第9夜 故郷
夢をみた。
都会に住んでいた私は、何かの理由で郷里に帰らなければならなくなった。郷里の実家は、古く、煤けていて、私の部屋として用意された畳の部屋には、すでに家族の荷物や昔の箪笥が所狭しと並んでおり、私は泣きたいような気持ちになるのだった。
洗濯ものをたたんでいるうちに、さみしさとしずけさにおそわれ、いたたまれずに家を飛び出したが、多少は賑やかな駅前まで行くにもバスが必要で、遠い。せめて部屋の箪笥は新しいものに変えなくてはならないなあ、と思いながら商店街を歩く。
街角で、久しぶりに幼馴染と出会った。カオリちゃんという名前の彼女は、紺色のワンピースをふわりとさせて、私に近寄ってくる。
「●●ちゃんは、何か用事あるの? ないなら、一緒に行こう。アイスクリームの美味しい店があるから、食べて帰ろう。」
その言葉に私は、少し楽しい気持ちを思い出すけれど、アイスクリームを売っているのは、牧場直営の小さな売店なのだろう。
都会へ戻りたい。
くやしくて指先を噛むと、指はちぎれて大きな穴があいた。私は困ってしまって、幼稚園バスの運転手のもとに駆けよった。「お金を払いますから、絆創膏を下さい。」と頼む。幼稚園のバスなら、そのくらい持っているような気がしたのだった。予想通り彼は、だまって絆創膏を一枚差し出す。お金はいいよ、と言ってくれた上に、目的地まで送ってさえくれるようだった。
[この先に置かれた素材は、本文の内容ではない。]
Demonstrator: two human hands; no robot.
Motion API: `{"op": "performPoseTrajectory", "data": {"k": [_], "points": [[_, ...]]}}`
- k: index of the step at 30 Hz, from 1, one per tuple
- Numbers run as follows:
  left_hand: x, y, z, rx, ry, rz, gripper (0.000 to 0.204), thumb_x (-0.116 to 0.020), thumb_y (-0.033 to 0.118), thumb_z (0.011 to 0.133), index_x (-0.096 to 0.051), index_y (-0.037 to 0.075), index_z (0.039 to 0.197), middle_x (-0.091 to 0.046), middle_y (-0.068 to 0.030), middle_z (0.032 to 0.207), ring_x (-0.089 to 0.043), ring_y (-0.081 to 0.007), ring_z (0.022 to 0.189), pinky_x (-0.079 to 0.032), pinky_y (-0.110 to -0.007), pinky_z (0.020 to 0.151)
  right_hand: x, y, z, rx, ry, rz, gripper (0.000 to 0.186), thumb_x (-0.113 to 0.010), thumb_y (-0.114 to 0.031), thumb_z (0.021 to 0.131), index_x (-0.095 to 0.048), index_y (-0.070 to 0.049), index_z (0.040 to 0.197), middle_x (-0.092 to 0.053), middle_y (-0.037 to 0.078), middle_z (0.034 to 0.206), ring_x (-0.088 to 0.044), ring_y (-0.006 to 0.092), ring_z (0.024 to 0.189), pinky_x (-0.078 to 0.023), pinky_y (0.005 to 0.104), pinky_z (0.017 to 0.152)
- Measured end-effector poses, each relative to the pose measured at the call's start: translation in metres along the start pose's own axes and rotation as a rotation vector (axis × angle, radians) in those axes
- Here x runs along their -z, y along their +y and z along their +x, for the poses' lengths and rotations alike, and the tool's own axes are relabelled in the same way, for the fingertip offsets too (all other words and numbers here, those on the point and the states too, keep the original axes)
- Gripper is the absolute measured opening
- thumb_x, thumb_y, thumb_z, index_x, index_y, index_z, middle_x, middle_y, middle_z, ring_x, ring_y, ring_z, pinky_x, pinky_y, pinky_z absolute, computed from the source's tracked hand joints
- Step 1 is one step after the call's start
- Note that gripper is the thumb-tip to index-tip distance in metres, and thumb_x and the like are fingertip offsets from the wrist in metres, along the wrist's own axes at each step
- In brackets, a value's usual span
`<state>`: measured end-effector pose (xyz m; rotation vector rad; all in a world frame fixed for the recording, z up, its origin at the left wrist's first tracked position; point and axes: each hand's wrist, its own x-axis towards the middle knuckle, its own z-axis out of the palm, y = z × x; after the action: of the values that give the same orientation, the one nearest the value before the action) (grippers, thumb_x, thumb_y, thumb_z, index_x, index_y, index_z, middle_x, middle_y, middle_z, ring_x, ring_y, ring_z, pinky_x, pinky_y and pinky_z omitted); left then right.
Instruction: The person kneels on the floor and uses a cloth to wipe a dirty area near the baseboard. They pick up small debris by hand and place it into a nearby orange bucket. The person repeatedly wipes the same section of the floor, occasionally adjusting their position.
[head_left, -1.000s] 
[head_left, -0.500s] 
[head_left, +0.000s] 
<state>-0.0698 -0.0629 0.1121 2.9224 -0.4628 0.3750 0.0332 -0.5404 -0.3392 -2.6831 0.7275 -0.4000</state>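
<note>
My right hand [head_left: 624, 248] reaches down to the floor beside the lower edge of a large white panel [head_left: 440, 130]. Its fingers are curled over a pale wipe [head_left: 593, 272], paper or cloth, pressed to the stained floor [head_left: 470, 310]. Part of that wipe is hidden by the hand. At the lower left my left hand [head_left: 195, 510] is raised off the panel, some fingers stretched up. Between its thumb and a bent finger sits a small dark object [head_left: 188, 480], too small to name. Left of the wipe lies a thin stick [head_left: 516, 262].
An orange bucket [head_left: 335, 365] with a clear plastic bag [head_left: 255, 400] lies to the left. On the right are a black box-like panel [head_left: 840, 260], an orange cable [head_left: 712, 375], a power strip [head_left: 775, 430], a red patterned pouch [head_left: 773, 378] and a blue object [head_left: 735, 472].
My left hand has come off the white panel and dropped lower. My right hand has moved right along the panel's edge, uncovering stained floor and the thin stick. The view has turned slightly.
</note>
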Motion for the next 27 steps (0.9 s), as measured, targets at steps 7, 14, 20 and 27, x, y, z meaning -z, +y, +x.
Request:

絆創膏は、うすい青色で透明のフィルムでできていて、汗ばんだ指には貼りつきにくかったけれど、妙に垢ぬけているデザインは悪くないと思った。
少しして、同行していたカオリちゃんがバスを降りたので、私はついていった。商店街のすみにある、大きな看板には「立川写真館」と書かれている。ごく普通の写真館のようだったが、カオリちゃんは誇らしげに「どう、ここが新しくできた写真館。」と言った。
名所を案内してくれているつもりなのだと気づき、私はごそごそ携帯電話を取り出して看板を撮影しようとする。その携帯電話は、都会で買ったものだと思うと、またさみしさとしずけさが私をのみこもうとしてくる。